23 августа 1995 года
Письма из Британии
7.11. 1994
Понедельник
Москва
Дорогой Кирилл,
весьма опрометчиво давать обещания, тем более такие. Коричневая атмосфера того предотьездного вечера, масляное пятно лампы, пухлая спортивная сумка, уснувшая в углу, царапающий нёбо запах закусок из соседней комнаты — все это необычайно ослабило мои вечно перетянутые нервы, и вот я вижу себя, кивающего головой из бесформенности кресла, и слышу свой уверенный (?) голос: «Да-да, конечно». Конечно, буду писать. Обо всем.
(Проглотил кольчатый описательный пассаж? Получай вопросительный.)
Но чего хотел ты? «Писем русского путешественника»? Отчетов? Рефлексии на национально-культурные темы? Засушенного запаха Атлантического океана меж исписанных листков? Пятен «Гиннесса» на конверте? Гулливеровой подробности, чеховской детали? Ты хотел, ленивец, сидя в своем волчьем автозаводском углу, получить по почте портативную Британию, только настоящую, без дураков, без Биг Бена и файв-о-клока; получить и разглядывать так и сяк, вечером, перед сном, в желтом (лучше — «жолтом»[4]) пятне все той же лампы, собирать и разбирать ее, а когда наскучит — запереть в ящик письменного стола.

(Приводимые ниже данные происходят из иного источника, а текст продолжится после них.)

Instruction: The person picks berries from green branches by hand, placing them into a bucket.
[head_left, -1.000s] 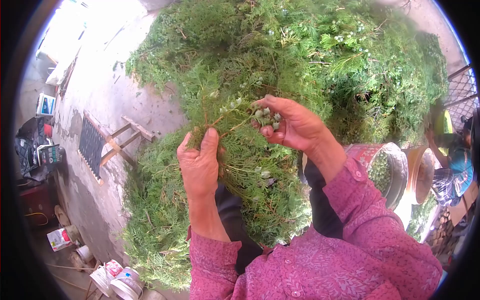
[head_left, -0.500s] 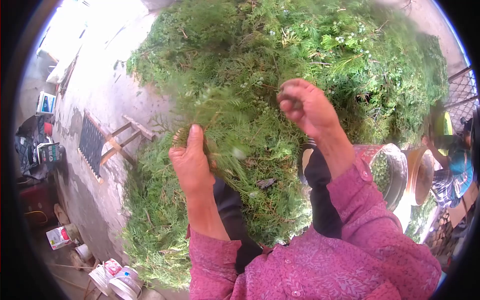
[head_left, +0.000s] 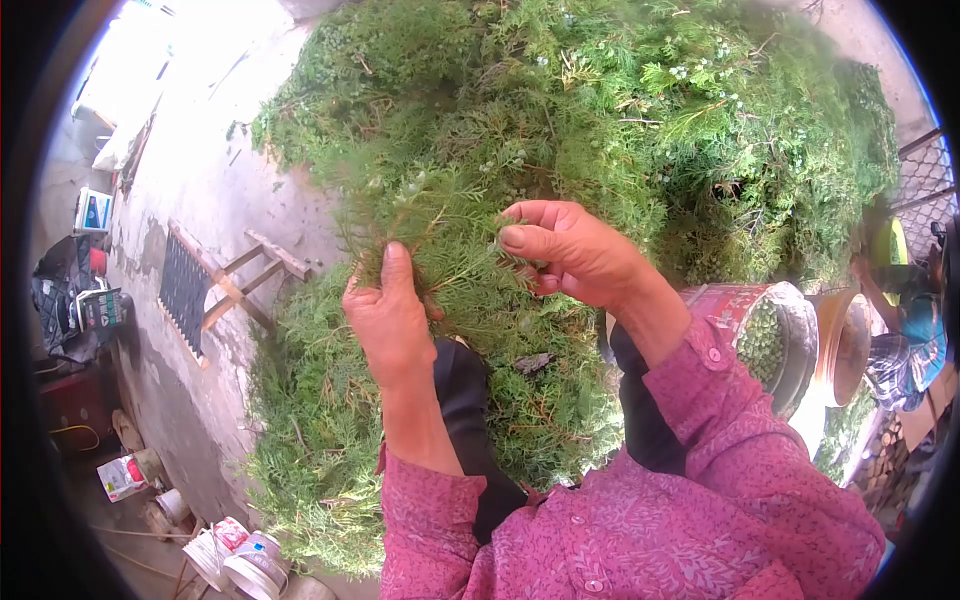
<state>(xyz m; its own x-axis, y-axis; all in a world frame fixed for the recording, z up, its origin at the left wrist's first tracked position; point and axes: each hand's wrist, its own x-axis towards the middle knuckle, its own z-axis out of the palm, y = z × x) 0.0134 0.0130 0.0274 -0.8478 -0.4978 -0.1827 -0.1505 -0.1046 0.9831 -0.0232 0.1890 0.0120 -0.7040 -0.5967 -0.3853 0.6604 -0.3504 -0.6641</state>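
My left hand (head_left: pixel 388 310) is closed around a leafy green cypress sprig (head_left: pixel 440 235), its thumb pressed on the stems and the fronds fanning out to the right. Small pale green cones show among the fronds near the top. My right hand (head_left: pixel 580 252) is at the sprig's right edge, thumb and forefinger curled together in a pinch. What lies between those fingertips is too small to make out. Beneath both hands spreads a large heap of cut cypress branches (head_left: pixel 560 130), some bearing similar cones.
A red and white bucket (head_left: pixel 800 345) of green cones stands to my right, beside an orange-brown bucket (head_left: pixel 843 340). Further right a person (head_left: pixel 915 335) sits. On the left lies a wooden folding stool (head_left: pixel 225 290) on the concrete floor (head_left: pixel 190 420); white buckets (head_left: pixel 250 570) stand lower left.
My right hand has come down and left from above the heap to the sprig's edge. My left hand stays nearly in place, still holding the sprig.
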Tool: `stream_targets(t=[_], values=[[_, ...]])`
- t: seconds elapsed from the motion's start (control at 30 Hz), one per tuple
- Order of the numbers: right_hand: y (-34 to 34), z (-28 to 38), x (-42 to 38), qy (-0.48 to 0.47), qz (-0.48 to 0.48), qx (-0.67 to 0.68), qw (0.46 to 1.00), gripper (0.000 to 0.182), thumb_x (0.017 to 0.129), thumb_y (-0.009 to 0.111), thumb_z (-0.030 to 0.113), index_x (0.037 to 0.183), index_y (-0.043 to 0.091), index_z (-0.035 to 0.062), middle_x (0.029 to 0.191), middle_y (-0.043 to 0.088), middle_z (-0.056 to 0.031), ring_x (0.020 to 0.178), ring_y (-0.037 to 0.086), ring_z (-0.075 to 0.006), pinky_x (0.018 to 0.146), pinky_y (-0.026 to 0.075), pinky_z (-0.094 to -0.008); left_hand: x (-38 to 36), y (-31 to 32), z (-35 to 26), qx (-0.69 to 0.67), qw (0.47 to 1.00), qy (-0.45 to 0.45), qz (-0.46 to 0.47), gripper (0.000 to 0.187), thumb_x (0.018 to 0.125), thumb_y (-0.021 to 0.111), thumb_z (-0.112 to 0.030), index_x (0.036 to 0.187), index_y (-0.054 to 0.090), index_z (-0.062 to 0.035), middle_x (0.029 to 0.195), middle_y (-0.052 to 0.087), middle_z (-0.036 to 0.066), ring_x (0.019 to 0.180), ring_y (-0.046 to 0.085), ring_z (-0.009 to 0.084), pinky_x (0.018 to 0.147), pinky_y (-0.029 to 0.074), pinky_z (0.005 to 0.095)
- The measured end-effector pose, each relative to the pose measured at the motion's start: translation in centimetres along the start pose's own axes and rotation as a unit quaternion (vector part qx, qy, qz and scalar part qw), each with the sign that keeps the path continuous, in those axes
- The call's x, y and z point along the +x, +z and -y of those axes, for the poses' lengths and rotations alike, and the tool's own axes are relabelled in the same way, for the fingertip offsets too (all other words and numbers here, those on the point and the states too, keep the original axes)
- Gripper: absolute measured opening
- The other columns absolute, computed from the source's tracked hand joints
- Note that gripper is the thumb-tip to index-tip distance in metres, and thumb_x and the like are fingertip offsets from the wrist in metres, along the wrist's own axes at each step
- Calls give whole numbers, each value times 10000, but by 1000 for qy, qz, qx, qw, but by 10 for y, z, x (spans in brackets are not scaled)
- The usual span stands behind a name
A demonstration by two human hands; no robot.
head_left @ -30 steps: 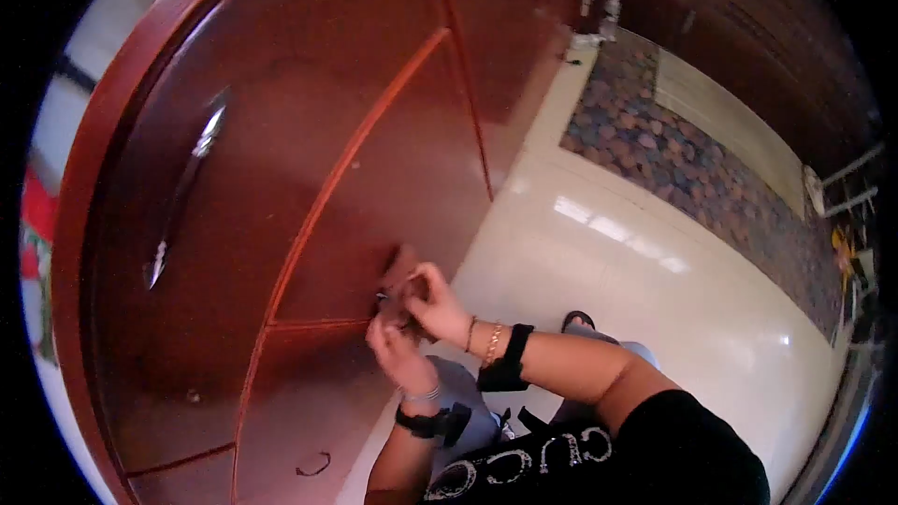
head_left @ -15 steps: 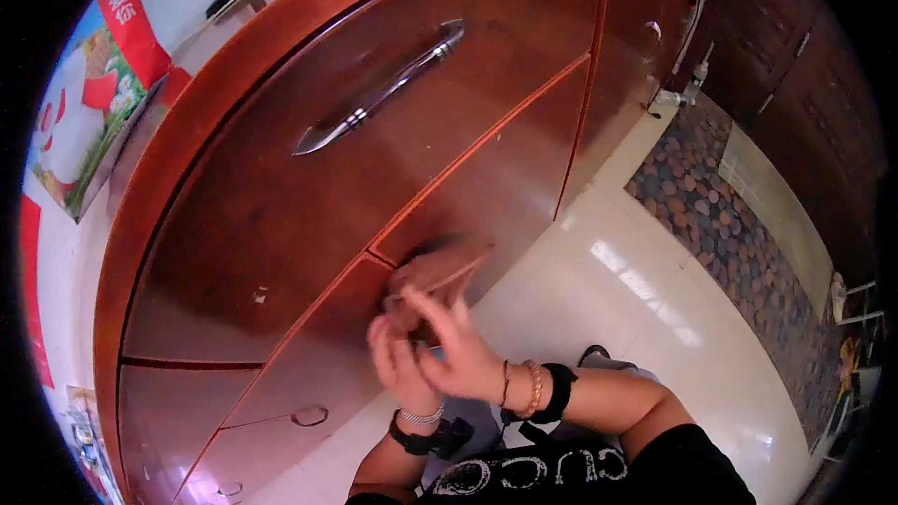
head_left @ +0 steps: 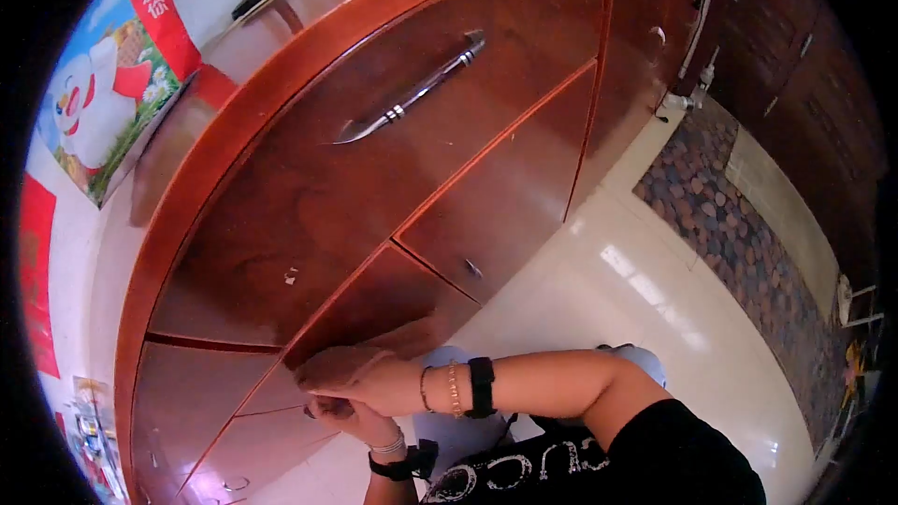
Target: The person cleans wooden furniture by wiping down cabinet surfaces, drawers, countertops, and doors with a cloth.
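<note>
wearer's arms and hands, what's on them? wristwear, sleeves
Bare forearms. The right hand has a black strap band with gold and thin bangles at the wrist. The left hand has a silver bracelet and a black strap. Black top with white lettering.

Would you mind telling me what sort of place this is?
Probably a room in a home: a large reddish wooden cabinet with a chrome handle, a glossy tiled floor and a pebble-patterned mat.
</note>
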State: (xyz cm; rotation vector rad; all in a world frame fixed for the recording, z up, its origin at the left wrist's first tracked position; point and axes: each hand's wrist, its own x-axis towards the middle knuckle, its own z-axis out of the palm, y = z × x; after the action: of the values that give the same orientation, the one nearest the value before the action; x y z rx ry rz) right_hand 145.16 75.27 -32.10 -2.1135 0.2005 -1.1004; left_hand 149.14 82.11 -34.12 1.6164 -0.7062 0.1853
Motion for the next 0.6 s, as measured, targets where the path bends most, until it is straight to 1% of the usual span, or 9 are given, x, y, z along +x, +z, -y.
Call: stream_targets(t=[0.1,0.23,0.37,0.4,0.47,0.5,0.53,0.57,0.6], values=[[-8,-10,-8,33,109,0,993,387,924,393,192,1308,413,144,1312,441,-79,1178,443,-234,988,345,-373,-3,3,-1,-34,999,-23,18,408,886,545,-113,1228,350,-7,1152,454,67,1027,443,151,910,359,285],[-36,10,13,55,86,57,993,412,907,390,154,1318,402,144,1299,446,-98,1188,435,-253,997,336,-351,10,12,-29,-25,999,45,6,398,880,553,-108,1217,370,-2,1116,475,73,1020,445,155,892,367,284],[-99,42,58,-20,59,-35,997,481,853,451,206,1329,392,169,1259,464,-141,1120,488,-308,943,389,-393,37,54,-46,-120,988,93,-36,450,870,575,-165,1236,372,1,1190,447,127,1089,441,220,924,360,342],[-102,44,62,-25,46,-39,998,498,832,482,227,1321,400,173,1244,472,-146,1088,506,-319,913,410,-405,39,89,-37,217,956,32,-194,479,897,525,-215,1307,336,-55,1219,436,131,1112,431,279,950,344,407],[-108,47,70,-35,20,-49,998,536,791,544,269,1305,417,183,1214,487,-157,1024,543,-342,852,452,-430,45,104,-53,520,788,-34,-328,511,924,474,-266,1378,300,-111,1249,426,134,1135,422,338,976,328,472],[-109,43,71,-50,-33,-28,998,513,794,557,297,1278,443,172,1093,532,-154,890,575,-333,750,477,-412,50,92,-64,319,912,29,-257,425,928,452,-257,1304,361,-79,1216,444,138,1085,447,310,960,345,433],[-115,42,70,-59,-67,-31,995,504,793,570,308,1259,458,152,1057,545,-164,833,591,-329,702,491,-400,54,80,-87,97,976,91,-172,359,933,431,-249,1229,423,-47,1182,462,143,1035,472,282,945,362,394],[-121,41,69,-68,-102,-34,992,496,793,583,319,1240,472,132,1021,557,-175,776,607,-326,654,505,-388,57,74,-102,-130,977,149,-76,323,937,409,-241,1155,485,-16,1149,480,147,984,497,253,929,379,355],[-124,40,67,-73,-99,-35,992,496,793,583,319,1240,472,132,1021,557,-175,776,607,-326,654,505,-388,57,71,-109,-132,976,150,-81,323,937,409,-241,1155,485,-16,1149,480,147,984,497,253,929,379,355]])
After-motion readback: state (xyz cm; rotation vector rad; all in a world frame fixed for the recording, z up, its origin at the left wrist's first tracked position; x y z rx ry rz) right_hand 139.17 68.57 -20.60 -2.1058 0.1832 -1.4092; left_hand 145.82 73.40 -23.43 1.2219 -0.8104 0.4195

И иногда показывать друзьям, коих, кстати, считаешь несколько недалекими и вовсе не артистичными натурами.
Однако, отомщу. Получи ныне недурный шмат графомании, натуженные охи-вздохи, водянистый стилизаторский лонгдринк. Опишу сегодня не Англию, не Шотландию, не Уэльс, не Северную Ирландию. Даже остров Мэн не опишу. А — противную тебе, придурковатую Москву. Съел? Я приехал на Курский вокзал — строение хитроумное и антигуманное. Длинные подземные коридоры опутывают его основание; в лабиринте указатели немыслимы, невозможны — поэтому их здесь нет. С мифологическим чутьем у строителей было все в порядке. Лоботомированные геометрией люди безнадежно бредут по пустым внутренностям Курского, и я не уверен, что где-нибудь в закуточке, за дверью «Служебный вход» не сидит быкоголовый антропофаг. Настоящий аттракцион, щекотка нервов, пальпирование воли, легкий экзистенциальный шок для интеллектуалов. Я поймал себя на том, что катаю языком маленький кругленький этимологический намек на цель моего вояжа. Вот он. «Вокзал» происходит от английского «Vauxhall»; так называлось место увеселений в Лондоне. Только, ради Бога, не вспоминай Мандельштама, а также немолодого господина с невинным именем, схватившегося за сердце на ступенях царско-сельского вокзала.
Но я таки выбрался и — бегом, бегом — мимо стекла и бетона, мимо этнографического музея народов Кавказа, Закавказья и Средней Азии, мимо зубчатых сигаретных стен и бутылочных башен, мимо грозди желтых полумесяцев на небритом ящике — к Садовому кольцу.